When AAP was seeking re-election, former IPS officer Kiran Bedi was brought into the fierce battle as the contending CM candidate and dozens of Central ministers concentrated to use all the powers to unseat AAP but miserably failed. Because of the litigation involved by the central government, the AAP administration was stranded and troubled for years and in spite of two emphatic judgments of Supreme Court on powers of Delhi Government and those of LG, no smooth administration was allowed.
Defeated Bedi was sent as an Administrator to Pondicherry where a democratically elected government was harassed all through and finally the CM and the Government was pulled down with engineered defections just before recent elections. Now BJP is happy because the Government they wanted has been elected by hook or crook. Even Bedi could not stand the political strategies on Pondicherry and had to resign and go.
With electorate supporting the AAP Government in Delhi and Supreme Court's clear warning that the democratically elected government have more powers than the LG, the Centre resorted to Amendment to the Constitution to give more powers to the LG against the original scheme of Constitution for Union Territory of Delhi and democratic norms. New Bill says Government means LG. By nomenclature it is true. Governor is the head of State and President is head of nation.
It does not mean they will have final powers in decision making. They have to depend upon the aid and advice of elected Chief Minister and his council of Ministers. They are titular heads. But this Bill makes LG the real ruler and the elected cabinet is reduced into dummy. BJP at centre was sparring with National Capital's AAP Government since 2015 before the Delhi HC and Supreme Court. Special status was given to Delhi through Article 239AA which was inserted by 69th Amendment in 1991. LG is the administrative head of NCT Delhi and Assembly is created for representative governance in tune with parliamentary democracy.

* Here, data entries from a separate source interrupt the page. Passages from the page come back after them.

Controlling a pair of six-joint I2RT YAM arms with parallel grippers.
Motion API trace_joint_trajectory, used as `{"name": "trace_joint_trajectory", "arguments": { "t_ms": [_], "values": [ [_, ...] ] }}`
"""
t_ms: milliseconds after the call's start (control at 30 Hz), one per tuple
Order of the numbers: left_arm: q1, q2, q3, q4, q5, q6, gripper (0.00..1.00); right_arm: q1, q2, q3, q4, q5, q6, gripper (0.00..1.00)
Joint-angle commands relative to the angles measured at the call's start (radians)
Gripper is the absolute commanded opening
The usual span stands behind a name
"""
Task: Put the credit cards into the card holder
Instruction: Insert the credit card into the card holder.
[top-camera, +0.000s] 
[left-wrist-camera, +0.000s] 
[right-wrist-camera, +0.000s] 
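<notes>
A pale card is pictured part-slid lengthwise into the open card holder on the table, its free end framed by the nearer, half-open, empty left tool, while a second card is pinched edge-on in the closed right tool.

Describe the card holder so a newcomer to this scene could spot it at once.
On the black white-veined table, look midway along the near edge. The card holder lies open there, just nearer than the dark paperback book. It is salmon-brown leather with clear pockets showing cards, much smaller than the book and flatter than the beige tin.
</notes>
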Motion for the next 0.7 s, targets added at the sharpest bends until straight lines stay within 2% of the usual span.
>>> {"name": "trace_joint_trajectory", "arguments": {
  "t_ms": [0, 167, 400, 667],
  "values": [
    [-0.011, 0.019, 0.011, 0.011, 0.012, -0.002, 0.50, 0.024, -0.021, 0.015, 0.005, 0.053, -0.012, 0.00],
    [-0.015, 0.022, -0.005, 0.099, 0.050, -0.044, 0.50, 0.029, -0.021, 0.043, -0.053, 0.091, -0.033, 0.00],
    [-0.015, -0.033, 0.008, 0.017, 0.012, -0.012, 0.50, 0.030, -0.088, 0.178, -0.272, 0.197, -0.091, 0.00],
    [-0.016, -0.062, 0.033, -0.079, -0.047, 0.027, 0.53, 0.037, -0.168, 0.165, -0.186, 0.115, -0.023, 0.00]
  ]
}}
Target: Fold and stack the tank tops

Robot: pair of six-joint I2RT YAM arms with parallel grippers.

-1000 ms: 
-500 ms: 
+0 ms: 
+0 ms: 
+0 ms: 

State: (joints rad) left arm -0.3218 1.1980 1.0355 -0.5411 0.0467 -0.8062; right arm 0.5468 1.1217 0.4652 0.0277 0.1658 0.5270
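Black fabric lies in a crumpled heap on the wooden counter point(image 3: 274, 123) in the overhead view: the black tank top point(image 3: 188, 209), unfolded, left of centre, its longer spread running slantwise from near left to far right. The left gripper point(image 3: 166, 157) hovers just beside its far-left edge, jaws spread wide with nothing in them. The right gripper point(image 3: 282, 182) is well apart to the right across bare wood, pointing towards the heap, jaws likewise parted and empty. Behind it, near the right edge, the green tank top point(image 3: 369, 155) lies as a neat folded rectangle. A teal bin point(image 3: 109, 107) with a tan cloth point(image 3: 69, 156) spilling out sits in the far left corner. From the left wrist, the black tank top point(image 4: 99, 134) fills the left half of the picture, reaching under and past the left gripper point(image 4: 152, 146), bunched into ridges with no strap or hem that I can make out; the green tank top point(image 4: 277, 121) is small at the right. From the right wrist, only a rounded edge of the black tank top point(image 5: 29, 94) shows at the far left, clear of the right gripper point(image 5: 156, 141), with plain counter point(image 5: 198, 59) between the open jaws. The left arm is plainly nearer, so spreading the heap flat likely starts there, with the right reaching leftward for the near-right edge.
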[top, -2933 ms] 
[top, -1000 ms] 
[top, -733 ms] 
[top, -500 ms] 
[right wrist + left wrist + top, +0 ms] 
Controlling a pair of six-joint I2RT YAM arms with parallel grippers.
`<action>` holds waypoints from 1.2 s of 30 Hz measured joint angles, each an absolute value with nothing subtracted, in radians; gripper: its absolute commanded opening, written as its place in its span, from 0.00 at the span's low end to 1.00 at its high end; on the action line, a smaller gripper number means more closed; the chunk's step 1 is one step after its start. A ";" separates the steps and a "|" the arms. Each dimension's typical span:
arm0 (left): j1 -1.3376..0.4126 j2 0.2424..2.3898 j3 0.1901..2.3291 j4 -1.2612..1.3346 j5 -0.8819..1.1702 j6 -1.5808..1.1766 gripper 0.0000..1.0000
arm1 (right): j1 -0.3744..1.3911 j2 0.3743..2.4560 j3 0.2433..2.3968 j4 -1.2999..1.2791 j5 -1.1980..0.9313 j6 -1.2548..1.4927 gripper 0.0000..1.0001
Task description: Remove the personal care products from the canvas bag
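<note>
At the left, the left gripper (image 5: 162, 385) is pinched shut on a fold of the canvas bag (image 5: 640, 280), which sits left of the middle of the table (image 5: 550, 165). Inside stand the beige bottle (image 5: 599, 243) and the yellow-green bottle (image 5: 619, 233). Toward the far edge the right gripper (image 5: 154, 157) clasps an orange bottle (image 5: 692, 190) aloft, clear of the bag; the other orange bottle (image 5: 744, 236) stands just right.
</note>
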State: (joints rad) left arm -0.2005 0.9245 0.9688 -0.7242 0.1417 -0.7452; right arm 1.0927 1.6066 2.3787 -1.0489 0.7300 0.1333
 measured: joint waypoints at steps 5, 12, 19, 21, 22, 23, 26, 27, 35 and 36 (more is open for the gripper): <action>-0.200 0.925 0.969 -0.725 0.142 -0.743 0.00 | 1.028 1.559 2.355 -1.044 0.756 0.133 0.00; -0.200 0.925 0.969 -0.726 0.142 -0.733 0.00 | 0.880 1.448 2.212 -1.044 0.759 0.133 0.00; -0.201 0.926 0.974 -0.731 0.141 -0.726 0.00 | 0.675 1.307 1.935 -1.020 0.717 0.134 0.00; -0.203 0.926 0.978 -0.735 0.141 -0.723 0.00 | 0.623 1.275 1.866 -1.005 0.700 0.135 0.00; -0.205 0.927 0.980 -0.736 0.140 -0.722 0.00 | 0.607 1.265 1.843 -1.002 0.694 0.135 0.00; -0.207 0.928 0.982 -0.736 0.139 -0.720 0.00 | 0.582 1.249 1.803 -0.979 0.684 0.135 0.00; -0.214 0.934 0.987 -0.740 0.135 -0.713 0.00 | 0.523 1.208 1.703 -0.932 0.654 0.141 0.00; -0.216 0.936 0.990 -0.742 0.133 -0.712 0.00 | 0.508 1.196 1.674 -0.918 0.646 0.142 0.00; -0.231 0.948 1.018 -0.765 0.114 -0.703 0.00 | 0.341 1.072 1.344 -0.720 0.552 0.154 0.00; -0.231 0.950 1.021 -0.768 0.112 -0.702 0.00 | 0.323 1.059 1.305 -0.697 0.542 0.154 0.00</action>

A bill that kills democracy in Delhi
A clever language is incorporated in the Bill to empower the LG to reserve any bill for President, which was confined earlier to only three categories. By Section 33 the Legislative Assembly is barred from making any rule to consider day to day administration or conduct inquiries into administrative decisions, which means that Legislative Assembly and Government cannot function at all. It cannot conduct inquiries. Supreme Court in 2018 held that LG has to act on aid and advice of the council of ministers on all matters except land, public order and police. In all other subjects, the SC held that Delhi Government will have complete executive powers. In another judgment SC in 2019 said that the power to appoint a Special public prosecutor will lie with NCT government, and Centre will have executive authority over ACB and powers to set up commissions of inquiry. Issue of who controls civil services is still pending inquiry before SC.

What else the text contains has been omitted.